Work required> Copy precisely the first line of the material below and every later line, stopping with the line that contains "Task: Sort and".
** Supplied information follows **
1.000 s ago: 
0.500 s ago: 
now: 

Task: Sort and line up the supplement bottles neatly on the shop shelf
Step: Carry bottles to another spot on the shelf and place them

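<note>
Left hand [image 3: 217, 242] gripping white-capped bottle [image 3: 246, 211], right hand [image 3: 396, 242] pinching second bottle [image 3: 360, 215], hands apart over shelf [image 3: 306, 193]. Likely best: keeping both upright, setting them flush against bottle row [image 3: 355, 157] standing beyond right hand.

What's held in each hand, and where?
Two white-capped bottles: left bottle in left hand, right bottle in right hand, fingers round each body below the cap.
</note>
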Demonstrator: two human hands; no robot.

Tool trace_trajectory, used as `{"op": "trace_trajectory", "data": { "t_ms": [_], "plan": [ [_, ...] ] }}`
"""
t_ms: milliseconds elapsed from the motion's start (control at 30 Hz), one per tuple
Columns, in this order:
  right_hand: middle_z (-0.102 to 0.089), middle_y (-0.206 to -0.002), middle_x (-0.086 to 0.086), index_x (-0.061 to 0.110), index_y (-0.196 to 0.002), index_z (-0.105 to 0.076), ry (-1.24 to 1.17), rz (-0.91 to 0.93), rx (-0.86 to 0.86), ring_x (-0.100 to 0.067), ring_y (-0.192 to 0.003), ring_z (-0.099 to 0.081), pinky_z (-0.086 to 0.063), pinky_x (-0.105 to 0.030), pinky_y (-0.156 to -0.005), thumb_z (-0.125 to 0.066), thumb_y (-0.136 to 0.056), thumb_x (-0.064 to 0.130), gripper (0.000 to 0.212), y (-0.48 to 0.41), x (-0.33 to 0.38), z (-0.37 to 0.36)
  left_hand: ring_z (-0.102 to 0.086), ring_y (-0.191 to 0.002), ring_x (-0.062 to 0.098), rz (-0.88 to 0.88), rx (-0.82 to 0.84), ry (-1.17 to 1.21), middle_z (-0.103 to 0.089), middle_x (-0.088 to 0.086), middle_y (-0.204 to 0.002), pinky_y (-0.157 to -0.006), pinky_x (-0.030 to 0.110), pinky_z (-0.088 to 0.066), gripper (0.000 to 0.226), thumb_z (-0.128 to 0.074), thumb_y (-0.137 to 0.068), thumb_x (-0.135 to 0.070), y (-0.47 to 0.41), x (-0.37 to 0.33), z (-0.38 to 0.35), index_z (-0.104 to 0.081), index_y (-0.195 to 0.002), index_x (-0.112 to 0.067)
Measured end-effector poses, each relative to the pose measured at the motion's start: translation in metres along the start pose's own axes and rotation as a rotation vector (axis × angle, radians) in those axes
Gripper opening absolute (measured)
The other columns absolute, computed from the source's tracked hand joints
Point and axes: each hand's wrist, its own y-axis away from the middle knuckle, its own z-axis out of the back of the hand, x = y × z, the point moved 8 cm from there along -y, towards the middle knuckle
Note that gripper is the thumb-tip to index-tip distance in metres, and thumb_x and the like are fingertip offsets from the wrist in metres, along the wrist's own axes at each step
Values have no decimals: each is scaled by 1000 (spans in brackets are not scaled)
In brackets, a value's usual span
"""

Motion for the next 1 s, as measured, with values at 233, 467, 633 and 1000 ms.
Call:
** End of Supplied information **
Expected answer>
1.000 s ago: 
0.500 s ago: 
now: 

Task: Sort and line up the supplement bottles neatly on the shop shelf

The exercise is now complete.